Schubert Set in Carnegie Hall

By: - Oct 24, 2016

Winterreise
By Franz Schubert
Ian Bostridge,Tenor
Thomas AdèsPiano
Carnegie Hall
New York, New York
October 22, 2016

Tenor Ian Bostridge is clearly a man of high intellect merged with passion.  The intelligence of his beautiful tenor, which ranges wide and explores dynamics including snarls and grimaces, is remarkable. Bostridge and pianist Thomas Adès clearly get pleasure from their collaboration.  It enhances this dark and beautiful journey.

Bostridge points out that 20th century giants like Samuel Beckett took to the Winterreise song cycle.  The monodrama is about a wanderer, who enters the world as a stranger (Camus) and leaves as one. Many identify this as a 20th century arc.

Who would begin a song cycle with Good Night, as Schubert has?  Lost souls who trudge on and on. Thomas Adès suggests this in stentorian octaves which introduce and accompany the written words and sung notes.

Some of the great singers of the past century have sung these words.

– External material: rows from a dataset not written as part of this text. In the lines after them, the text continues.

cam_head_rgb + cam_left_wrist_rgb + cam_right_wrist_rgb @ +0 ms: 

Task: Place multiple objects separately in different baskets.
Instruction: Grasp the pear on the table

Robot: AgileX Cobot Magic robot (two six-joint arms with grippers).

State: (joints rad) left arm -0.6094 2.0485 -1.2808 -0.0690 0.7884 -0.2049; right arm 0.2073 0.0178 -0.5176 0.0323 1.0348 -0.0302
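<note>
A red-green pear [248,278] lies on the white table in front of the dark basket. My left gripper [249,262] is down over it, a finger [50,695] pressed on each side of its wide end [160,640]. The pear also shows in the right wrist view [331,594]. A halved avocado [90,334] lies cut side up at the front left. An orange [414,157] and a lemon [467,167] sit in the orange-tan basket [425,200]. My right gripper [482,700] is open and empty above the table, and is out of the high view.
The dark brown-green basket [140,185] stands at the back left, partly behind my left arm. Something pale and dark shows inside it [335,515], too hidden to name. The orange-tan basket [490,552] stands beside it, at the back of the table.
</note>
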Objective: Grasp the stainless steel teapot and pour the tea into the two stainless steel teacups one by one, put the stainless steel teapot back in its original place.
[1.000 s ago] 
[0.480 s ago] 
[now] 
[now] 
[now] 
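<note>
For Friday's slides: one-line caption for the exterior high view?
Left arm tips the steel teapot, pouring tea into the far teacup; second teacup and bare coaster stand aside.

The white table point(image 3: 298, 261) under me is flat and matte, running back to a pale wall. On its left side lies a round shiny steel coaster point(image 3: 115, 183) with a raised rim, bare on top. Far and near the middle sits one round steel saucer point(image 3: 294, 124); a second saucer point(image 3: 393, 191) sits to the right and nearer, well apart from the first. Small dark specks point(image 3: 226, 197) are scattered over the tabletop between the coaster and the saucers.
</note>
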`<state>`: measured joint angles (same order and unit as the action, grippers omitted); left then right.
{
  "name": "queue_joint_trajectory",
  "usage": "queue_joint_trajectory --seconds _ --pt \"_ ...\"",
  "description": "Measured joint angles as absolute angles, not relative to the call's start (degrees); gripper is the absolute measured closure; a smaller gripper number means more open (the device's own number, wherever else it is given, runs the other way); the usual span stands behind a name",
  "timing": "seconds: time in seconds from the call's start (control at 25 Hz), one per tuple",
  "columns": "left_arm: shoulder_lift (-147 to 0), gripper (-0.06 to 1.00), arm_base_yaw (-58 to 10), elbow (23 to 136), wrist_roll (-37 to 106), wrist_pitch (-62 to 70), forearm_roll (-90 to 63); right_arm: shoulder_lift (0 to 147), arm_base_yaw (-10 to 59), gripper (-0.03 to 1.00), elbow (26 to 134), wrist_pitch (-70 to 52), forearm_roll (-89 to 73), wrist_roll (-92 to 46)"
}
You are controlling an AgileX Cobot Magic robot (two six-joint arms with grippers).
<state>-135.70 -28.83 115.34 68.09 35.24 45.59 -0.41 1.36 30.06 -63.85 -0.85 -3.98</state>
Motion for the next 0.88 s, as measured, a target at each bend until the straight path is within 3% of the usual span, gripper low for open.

When Bostridge first heard Dietrich Fischer Dieskau, he sang along with him, although Fischer Dieskau was of course a baritone, and Bostridge a tenor.  

Internalizing meaning by exploring words, Bostridge can not only bring background to the words, but give his voice entirely to the composer's intent.  

Audiences come to experience immersion.  The songs begin, yet the melodies do not linger on.  Instead we hear the physical analogy of the weather-vane turning.  The man is hollowed out, displaced alienated. The outlines of the angst expressed in the words is filled in by a wonderful human voice.  Yet the mystery of the loneliness and rejection remains.

Much of the text is in the quotidian. Mixed with mystery, the journey builds and has great power.  

What Bostridge and Adès are able to do is externalize inner emotional turmoil and dramatize it.  Both men explore the outer dynamic reaches. Adès tends to be recessive, often playing the piano as quietly as  possible.  Whispering at times.  You continue to feel the pull of the trudge.  He captures the rustling of the linden leaves and 

Bostridge has an elongated body, the perfect house for sound. He almost waves in the wind as he sings, also pressing forward on the journey.

Schubert's music is miraculously taken over by intent. The songs are liberated.  In Carnegie Hall, the music wafts over us in deeply personal waves.  The performers have released the composer in all his richness.  Oddities like major tones suggesting sorrow and minor ones joy, are completely natural.  

Winterreise with it icy, frozen atmosphere may well be an icon for times past as global warming changes the world.

This program will be performed at Jordan Hall in Boston on October 28.